Danny Glover na Bahia: “Precisamos mudar as estruturas”


Danny Glover, ator negro americano, veio ao Brasil enfileirar-se na causa antirracista em nome da embaixada da Década Internacional da Afrodescendência, proclamada pela ONU, em 2013 e com vigência de 2015 a 2024. Foi recebido em Brasília pela Presidenta Dilma Rousseff e aqui na Bahia, além da Secretaria Vera Lúcia da Sepromi, nenhum representação oficial do Governo baiano o agraciou com sua presença. Na agenda baiana, muitas “expectativas” e muitas “firulas” para o ator de “A Cor Púrpura”. Os interesses meramente eleitorais predominaram. Nada de substancial ou concreto será deixado para uma luta secular de combate ao racismo e ao genocídio para o programa baiano da Década. Isso nos impõe mais uma vez uma reflexão de qual é o papel estratégico que este segmento dever apontar frente à crise política e a situação da população negra brasileira.
O fato de estarmos nas estruturas de governos e em poderes tradicionais instituídos não nos faz traidores da causa negra. Do mesmo modo que o fato de estarmos fora da estrutura de governo não nos desautoriza de criticar os que estão no governo ou em estruturas assemelhadas. A maioria de nós e a maioria das vítimas das desigualdades que condenamos e combatemos nos querem ocupando alguma forma de poder. A questão é que, mais um período eleitoral se avizinha e, seremos conclamados a sermos eleitores, candidatos, cabos eleitorais, votarmos nulo ou a não nos metermos em política. O cenário de golpe institucionalizado que vivemos exige mais de nós do que a presença solidária e glamorosa do ator americano. Teríamos que fazer do limão da ONU, e da crise brasileira, uma limonada em grande escala.
Esta foi e é uma contradição histórica que carregamos: devemos permanecer em um espaço de poder onde não temos hegemonia ou saímos dele e fazemos oposição? O que construímos no lugar da negação dos espaços de poder em que não temos hegemonia? A primeira opção só tem sentido se apontarmos os erros e limites da ação política (no sentido Arendtiano) no interior dos poderes instituídos e dos governos. A segunda opção, na maioria das vezes, nos mostra que, quando criticamos e saímos dos governos e poderes instituídos tradicionais, criamos outras estruturas de poder tão ou mais autoritárias, setorizadas, subalternizadas e utilitaristas que aquelas que criticávamos. Um outro fenômeno que deve ser tematizado é a acentuada pulverização de lideranças e organizações negras em diversos espaços organizativos com proposições opostas e superpostas; o que não impede que construamos o mínimo razoável de uma agenda global de teor libertário e emancipatório que contenha um modelo combinado de forte inspiração antifascista, anti-capitalista, anti-latifundiária, anti-machista, antirracista e anti-homofóbica.

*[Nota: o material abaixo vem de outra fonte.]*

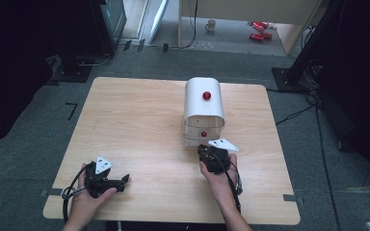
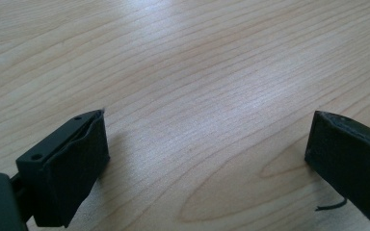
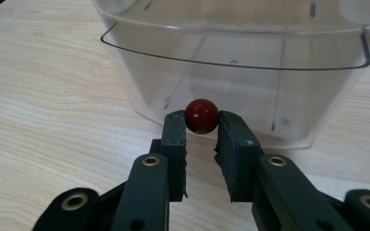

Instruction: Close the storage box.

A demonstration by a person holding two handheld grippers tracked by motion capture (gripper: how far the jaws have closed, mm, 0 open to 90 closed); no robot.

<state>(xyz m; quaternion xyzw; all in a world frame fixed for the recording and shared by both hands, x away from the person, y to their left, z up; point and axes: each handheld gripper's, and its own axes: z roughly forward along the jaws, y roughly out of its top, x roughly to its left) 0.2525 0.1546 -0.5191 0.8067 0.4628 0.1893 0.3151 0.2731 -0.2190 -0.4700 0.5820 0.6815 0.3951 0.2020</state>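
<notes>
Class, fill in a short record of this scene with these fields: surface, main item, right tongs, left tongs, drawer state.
surface: wooden table
main item: white cabinet with clear drawer
right tongs: shut on the drawer's red knob
left tongs: open, nothing between them, low over bare wood
drawer state: pulled partly out of the cabinet, looks empty
other: second red knob on the cabinet's white top

no readable text, labels, brands, numbers or signs anywhere
</notes>
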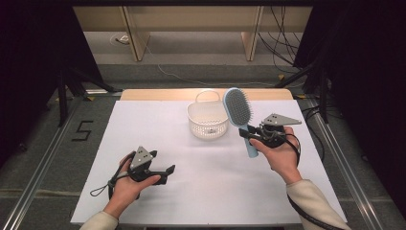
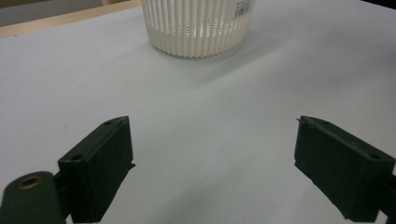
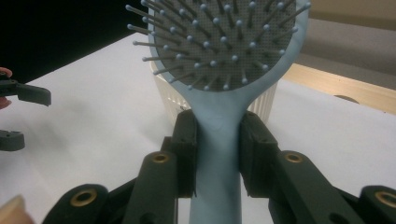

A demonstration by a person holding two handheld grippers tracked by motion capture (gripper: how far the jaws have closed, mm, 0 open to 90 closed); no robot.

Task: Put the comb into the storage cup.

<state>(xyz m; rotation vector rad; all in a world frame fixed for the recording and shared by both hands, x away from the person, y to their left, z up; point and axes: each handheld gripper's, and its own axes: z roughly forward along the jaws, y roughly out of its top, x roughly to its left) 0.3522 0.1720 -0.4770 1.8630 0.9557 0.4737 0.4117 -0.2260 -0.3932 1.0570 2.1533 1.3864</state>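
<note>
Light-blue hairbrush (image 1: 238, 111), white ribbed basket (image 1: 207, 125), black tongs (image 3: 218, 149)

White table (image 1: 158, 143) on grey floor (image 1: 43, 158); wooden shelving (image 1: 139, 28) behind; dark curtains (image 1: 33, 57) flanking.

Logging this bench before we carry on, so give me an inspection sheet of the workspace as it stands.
Surface: white table top, bare apart from the job's things.
Job's things: blue hairbrush held up beside the white slatted basket, which stands upright.
Clutter: nothing seen.
Grippers: right gripper clamps the brush handle; left gripper open and empty, low over the table.
Cables: black cable along the right sleeve; loose cables on the floor behind.
Surroundings: dark curtains, wooden legs.
</note>
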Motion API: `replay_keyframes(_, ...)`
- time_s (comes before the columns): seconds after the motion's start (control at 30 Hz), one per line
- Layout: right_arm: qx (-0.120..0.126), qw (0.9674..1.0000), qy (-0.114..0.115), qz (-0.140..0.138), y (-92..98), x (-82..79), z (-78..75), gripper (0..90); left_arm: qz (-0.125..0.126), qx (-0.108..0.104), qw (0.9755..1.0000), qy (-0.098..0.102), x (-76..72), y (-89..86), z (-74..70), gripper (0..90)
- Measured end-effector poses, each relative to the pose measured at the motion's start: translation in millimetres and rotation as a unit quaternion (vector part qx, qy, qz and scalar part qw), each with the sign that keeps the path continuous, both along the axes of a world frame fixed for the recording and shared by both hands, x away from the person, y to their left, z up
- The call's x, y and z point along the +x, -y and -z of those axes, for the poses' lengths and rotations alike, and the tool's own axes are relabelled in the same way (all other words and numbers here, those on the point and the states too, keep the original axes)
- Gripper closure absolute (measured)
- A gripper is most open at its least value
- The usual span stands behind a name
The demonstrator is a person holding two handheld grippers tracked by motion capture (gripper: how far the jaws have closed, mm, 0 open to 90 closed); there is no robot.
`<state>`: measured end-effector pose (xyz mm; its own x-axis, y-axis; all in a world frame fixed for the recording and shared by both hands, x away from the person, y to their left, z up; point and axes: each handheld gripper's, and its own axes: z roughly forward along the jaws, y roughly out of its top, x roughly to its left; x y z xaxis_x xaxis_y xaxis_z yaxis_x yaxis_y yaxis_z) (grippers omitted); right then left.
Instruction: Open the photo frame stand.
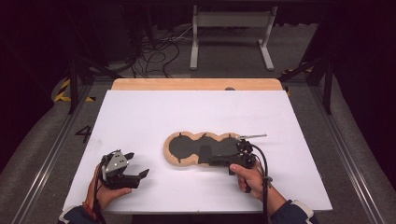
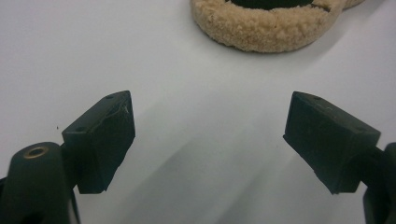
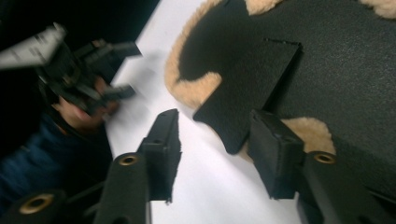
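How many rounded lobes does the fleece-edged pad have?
3: on the fleece-edged pad, one lobe at its left end, one in the middle, one at the right, partly hidden by the right gripper.

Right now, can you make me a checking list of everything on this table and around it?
Surface: white table top, wooden strip along its far edge.
Job's things: fleece-edged pad with black face lying flat; a black flap on it, lifted at the near edge.
Clutter: nothing seen.
Grippers: left gripper open, nothing between its jaws, short of the pad; right gripper open at the flap's tip, pads not pressing.
Cables: black cable trails from the right gripper.
Surroundings: grey floor, loose wires, white frame.
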<state>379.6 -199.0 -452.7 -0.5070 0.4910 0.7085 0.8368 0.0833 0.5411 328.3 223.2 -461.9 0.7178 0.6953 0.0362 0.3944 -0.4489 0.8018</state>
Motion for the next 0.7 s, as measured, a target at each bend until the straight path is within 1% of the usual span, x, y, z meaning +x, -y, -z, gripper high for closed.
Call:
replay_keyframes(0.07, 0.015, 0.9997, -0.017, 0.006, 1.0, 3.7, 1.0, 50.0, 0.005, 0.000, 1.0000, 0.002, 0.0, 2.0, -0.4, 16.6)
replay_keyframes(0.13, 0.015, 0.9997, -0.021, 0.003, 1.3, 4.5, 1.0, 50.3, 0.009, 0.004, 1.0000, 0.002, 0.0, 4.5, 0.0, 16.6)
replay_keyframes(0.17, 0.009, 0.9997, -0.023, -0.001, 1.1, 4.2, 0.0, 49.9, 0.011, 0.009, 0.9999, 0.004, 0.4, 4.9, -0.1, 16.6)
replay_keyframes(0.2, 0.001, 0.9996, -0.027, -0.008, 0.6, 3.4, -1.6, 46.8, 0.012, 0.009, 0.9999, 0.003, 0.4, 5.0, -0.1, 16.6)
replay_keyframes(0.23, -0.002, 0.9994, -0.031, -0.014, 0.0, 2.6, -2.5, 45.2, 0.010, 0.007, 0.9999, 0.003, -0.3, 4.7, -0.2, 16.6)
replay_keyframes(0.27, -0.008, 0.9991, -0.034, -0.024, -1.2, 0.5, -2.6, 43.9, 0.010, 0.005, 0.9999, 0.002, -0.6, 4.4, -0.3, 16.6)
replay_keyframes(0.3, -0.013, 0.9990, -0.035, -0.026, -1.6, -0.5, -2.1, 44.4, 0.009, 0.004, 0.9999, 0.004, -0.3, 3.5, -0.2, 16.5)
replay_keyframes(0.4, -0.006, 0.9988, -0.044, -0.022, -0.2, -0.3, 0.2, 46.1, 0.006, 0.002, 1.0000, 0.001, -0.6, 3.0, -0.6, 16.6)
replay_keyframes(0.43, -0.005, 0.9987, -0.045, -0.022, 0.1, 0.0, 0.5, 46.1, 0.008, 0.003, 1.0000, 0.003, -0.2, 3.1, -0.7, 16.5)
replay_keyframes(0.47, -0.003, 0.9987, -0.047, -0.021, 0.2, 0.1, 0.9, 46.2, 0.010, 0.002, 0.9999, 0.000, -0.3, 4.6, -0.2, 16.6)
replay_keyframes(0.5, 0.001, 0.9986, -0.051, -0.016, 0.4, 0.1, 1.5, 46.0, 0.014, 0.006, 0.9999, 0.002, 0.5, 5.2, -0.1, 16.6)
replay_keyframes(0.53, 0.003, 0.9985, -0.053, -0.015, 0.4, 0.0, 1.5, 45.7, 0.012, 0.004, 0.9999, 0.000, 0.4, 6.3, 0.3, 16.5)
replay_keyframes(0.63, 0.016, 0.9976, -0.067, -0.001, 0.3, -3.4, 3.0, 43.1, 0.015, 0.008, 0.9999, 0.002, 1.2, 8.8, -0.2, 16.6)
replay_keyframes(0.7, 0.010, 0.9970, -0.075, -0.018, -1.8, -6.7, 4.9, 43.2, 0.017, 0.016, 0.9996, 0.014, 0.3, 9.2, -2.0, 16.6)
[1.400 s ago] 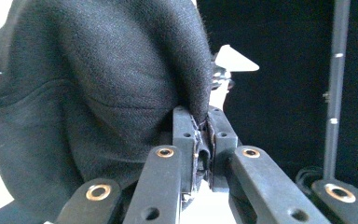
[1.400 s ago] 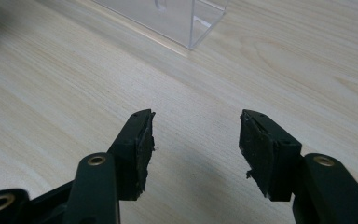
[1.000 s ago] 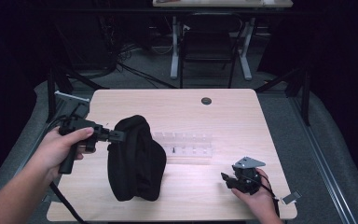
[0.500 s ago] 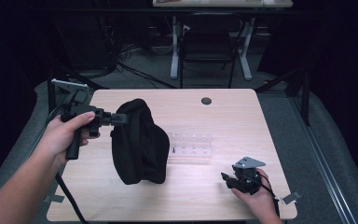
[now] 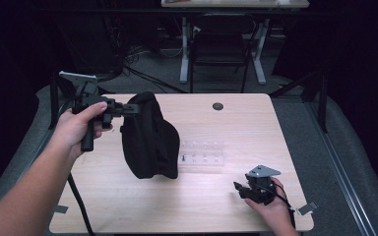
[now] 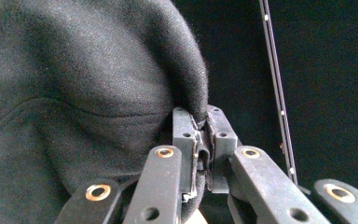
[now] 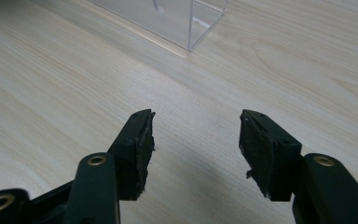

Alguns estão no governo e se esforçam para imprimir uma dinâmica modificadora de impactos sobre as desigualdade e acabam por melhorar as coisas “por dentro”. Entretanto, isso torna-se insuficiente pela ausência de um projeto político para a maioria negra. Outros estão fora do governo e se utilizam de métodos parecidos com aqueles que criticam e acabam por maquear as coisas “por fora”, tornando-se também insuficiente pela ausência do mesmo projeto. Temos ainda aqueles que estão dentro e fora como um joão-bobo e a agonia se agiganta porque nada de novo sairá disso. Não podemos nos desvincular do debate dos verdadeiros interesses e motivações. Experiências e consertos multiculturais, comunitaristas, autogestionárias, empreendedoras, etnodesenvolvimentista, estão sendo vinculados a concepções mais amplas e este é um caminho positivo a ser traçado. Não serviremos aos propósitos de uma elite raivosa, machista e racista e nem aos interesses de certas concepções entreguistas, eleitoreiras e utilitárias de roupagem progressista.
Urge um debate intenso, prolongado, com pretensão de se montar um programa mínimo. Precisamos superar velhas cisões e buscar novas agendas originárias. Temos que ganhar a sociedade se temos um projeto para a maioria negra. Esta imposição se apresenta como uma necessária capacidade de articularmos uma maioria contra hegemônica e instalarmos um debate sobre um modelo de sociedade para uma maioria negra no Brasil. As vias que se apresentam para criticar os possíveis aliados de um projeto global futuro, se confundem com posições dúbias e contraditórias dos críticos que acabam por conviverem com lógicas de balcões, editais, candidatos, parlamentares, religiosos, agencias e representações internacionais, órgãos de classe, empresas e ONGs que recebem recursos de fontes, em grande parte, questionáveis. Ninguém mais representa a maioria e a necessidade é de construir um projeto para a maioria.
A coisa mais fácil do mundo na política é detonar quem está no poder e, contrariamente, ingenualizar quem está fora. A disputa intestina parece ser a arma corriqueira. Mas ela é autofágica, mesquinha e demagógica. Porque não se apresentam argumentos e convicções ao invés de detratações? Quando um negro ou negra está fora do governo mas que possui relações com estruturas tradicionais ou alternativas de poder, também é negro e negra no poder. Tornamo-nos muitas coisas e passamos a reivindicar muitas coisas que oras são complementares, oras são contraditórias.
Esta é uma condição elementar - estamos numa transição e no meio de uma encruzilhada histórica. Saber o que estamos fazendo, e deveríamos fazer por dentro, e o que estamos fazendo, e deveríamos fazer por fora, são condições sagradas para alimentar o prenúncio de um projeto. Para isso temos que fazer um debate denso e aberto. Entender as bases conceptivas de Estado, de governo e de poder político que cada um critica, ouvir atentamente aqueles que se opõem, refletir sobre as suas proposições e construir alternativas duradouras. Nesse caminho, o desapego e a autocrítica são redentores. Usemos estas eleições e a crise de Estado e de governo, aliada à usurpação golpista institucionalizada, para realizarmos o mais profundo debate sobre o negro e o Brasil. Atentemos para o que nos disse o ativista americano em sua fala na Sociedade dos Protetores dos Desvalidos, no último sábado pela manhã: “precisamos mudar as estruturas”.